ASSIGNMENT: Look for the word "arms" in the material below, then report each line where it occurs.

DATASET CONTENT:
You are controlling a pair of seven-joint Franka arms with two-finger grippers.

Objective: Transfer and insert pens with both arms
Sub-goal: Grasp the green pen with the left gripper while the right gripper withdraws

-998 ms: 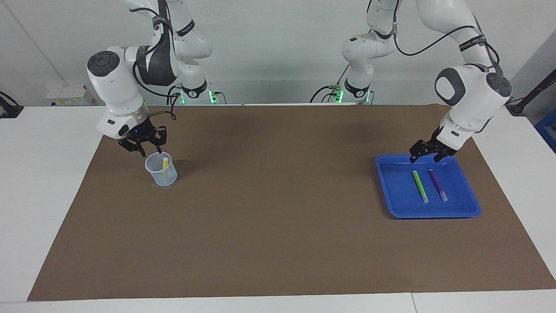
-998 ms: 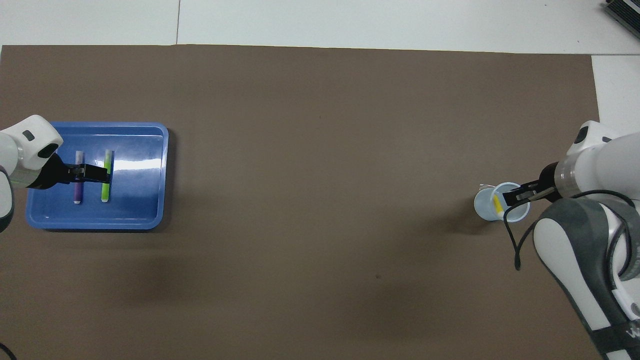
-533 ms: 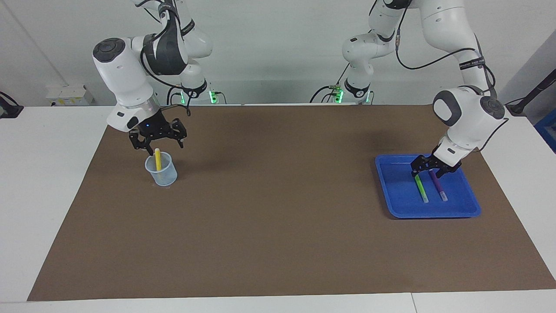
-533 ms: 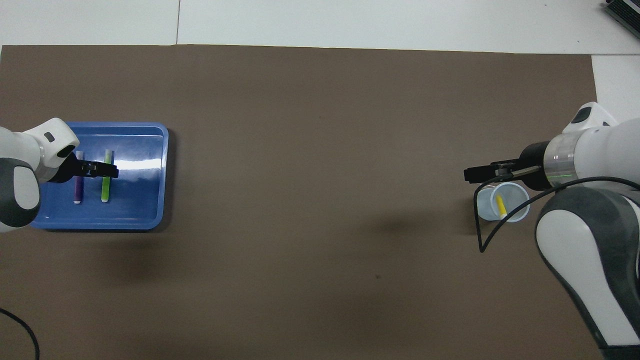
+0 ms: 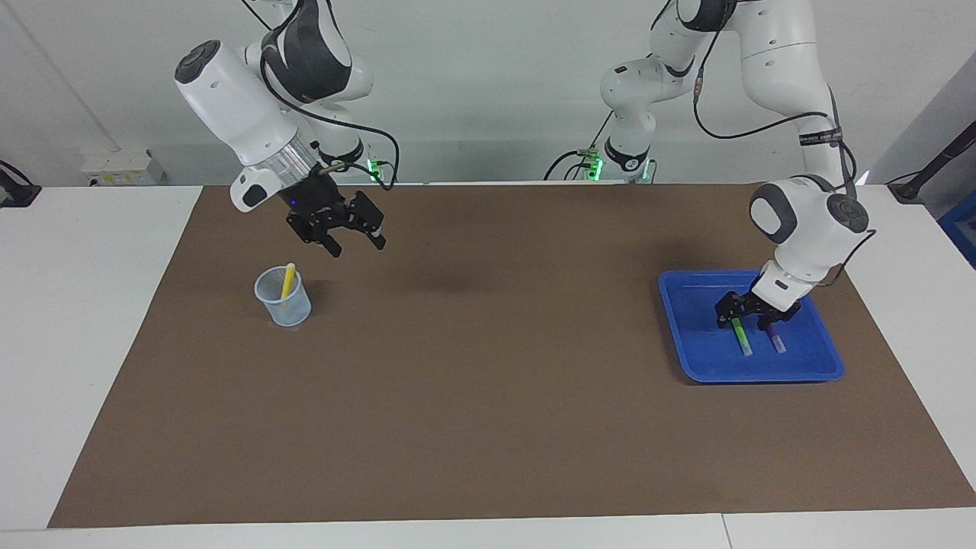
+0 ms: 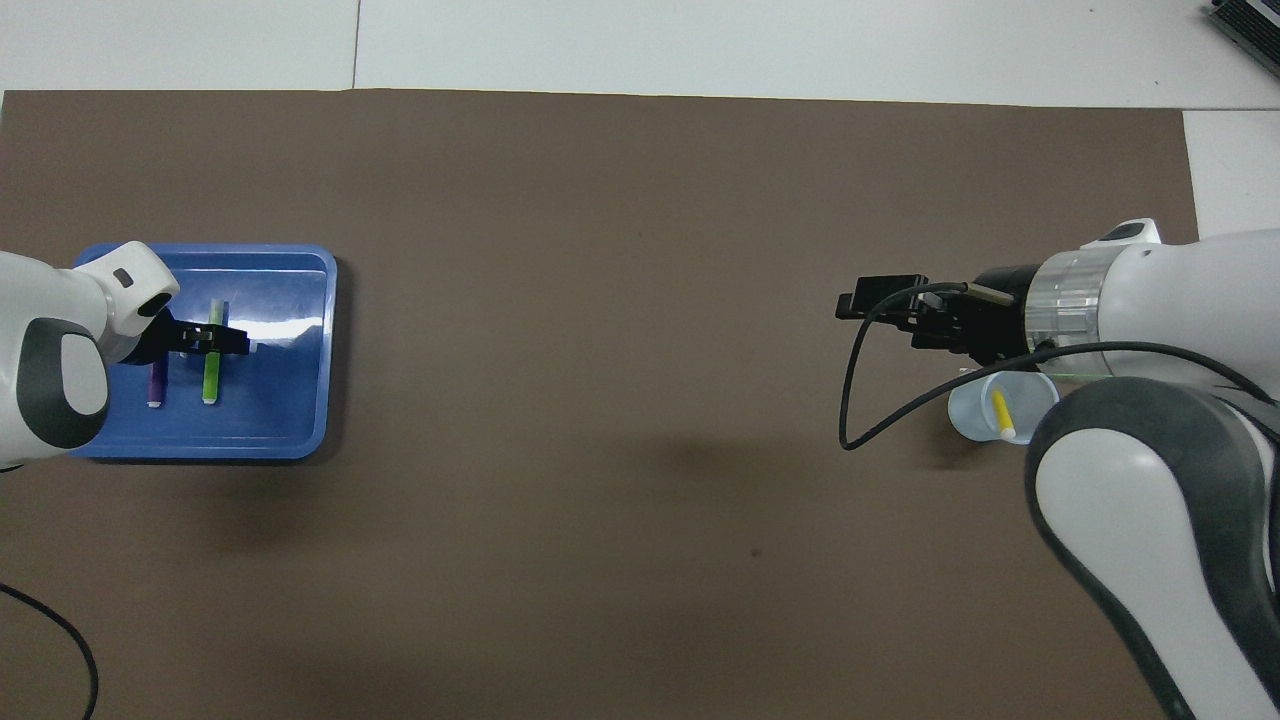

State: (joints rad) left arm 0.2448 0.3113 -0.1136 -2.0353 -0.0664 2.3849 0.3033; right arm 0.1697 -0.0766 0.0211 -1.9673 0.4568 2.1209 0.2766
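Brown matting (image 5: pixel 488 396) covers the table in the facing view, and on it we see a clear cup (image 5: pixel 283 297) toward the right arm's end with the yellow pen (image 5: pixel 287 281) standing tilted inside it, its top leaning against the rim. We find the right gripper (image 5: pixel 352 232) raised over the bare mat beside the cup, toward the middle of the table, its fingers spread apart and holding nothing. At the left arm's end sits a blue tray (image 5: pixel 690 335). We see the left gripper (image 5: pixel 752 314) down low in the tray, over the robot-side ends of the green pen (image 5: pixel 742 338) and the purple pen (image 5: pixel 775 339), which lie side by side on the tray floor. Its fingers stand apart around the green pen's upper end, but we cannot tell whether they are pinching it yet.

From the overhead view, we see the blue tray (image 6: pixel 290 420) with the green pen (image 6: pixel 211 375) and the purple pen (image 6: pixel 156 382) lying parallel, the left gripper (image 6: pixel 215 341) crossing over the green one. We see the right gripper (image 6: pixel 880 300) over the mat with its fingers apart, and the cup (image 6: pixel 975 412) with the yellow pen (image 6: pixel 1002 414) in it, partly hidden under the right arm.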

YOUR RESPONSE:
You are controlling a pair of seven-joint Franka arms with two-finger grippers.
Objective: Transfer and insert pens with both arms

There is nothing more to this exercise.